Inilah potret kusam masalah anak di negeri ini. Jika kita para orang tua khususnya ibu masih mengatakan everything is gonna ok maka realitas yang berbicara. Mungkin kita beranggapan anak kita bisa kita didik di rumah-rumah kita dan tak ada efeknya, maka anak kita juga adalah pribadi sosial yang akan bergaul dengan orang lain dan lingkungannya, dan jika tidak ada penguatan dari keluarga terhadap anak kita maka jiwa labilnya akan senantiasa terpengaruh oleh hal-hal negatif yang dia temui di lingkungan sekolah maupun rumahnya.  Ibu sebagai sekolah pertama bagi anak-anaknya memegang peranan penting dalam perkembangan mental anak-anak. Penguatan emosional Quotion (EQ) dan Spiritual Quoation (SQ) menjadi hal yang mutlak diberikan dalam masa perkembangannya terutama pada saat golden  age (0-5 tahun). kasih sayang dan pendampingan yang terus menerus kita berikan sehingga anak-anak tumbuh menjadi pribadi yang kuat dan didikan rumah lebih diutamakan dari lingkungan luarnya.
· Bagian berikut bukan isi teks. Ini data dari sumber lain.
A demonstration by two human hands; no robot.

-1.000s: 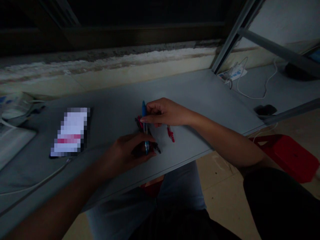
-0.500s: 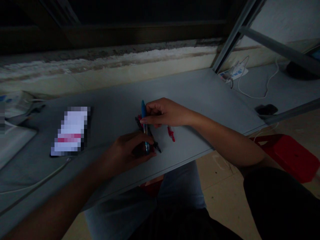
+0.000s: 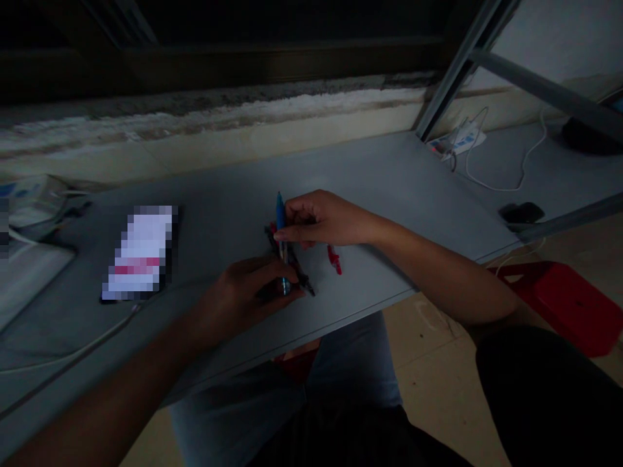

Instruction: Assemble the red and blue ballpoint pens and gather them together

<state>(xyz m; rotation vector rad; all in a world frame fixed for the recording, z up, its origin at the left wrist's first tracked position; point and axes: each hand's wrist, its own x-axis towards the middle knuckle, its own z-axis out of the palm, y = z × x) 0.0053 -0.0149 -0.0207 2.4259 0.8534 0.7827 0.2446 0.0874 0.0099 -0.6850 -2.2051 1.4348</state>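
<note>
My right hand [image 3: 326,219] is closed, pinching the upper part of a blue pen [image 3: 281,224] that points away from me over the grey table [image 3: 379,188]. My left hand [image 3: 246,293] is closed round the same pen's lower end near the table's front edge. Under and beside the blue pen lie a dark pen [image 3: 302,280] and a reddish one, partly hidden by my fingers. A red pen [image 3: 333,258] pokes out from beneath my right palm. The scene is dim.
A phone with a lit screen [image 3: 140,253] lies to the left, with a white cable [image 3: 73,353] running past it. A pale tray and cloth sit at the far left. To the right are a charger with cord [image 3: 462,139], a dark object [image 3: 522,212] and a red stool [image 3: 559,305].
Both hands keep their hold on the blue pen. The pen has tilted slightly more upright and my left hand has crept a little toward its lower end.
</note>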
Menjadi ibu yang trampil mutlak diperlukan untuk mengatasi problem sosial yang kita hadapi saat ini. Ibu yang tdk hanya sebagai orang yang melahirkan anaknya tetapi bisa pula menjadi sahabat bagi anaknya dalam menjalani kehidupannya dan terutama menjadi teladan yang baik bagi keluarganya. Saya ingin mengutip sebuah hadits Rasulullah tentang bagaimana mendidik anak.
Jika anakmu berusia 1-7 tahun didiklah dengan bermain
Jika anakmu berusia 7-14 tahun didiklah dengan kedisiplinan
Dan jika anakmu  berusia di atas 14 tahun didiklah dengan menjadi sahabatnya.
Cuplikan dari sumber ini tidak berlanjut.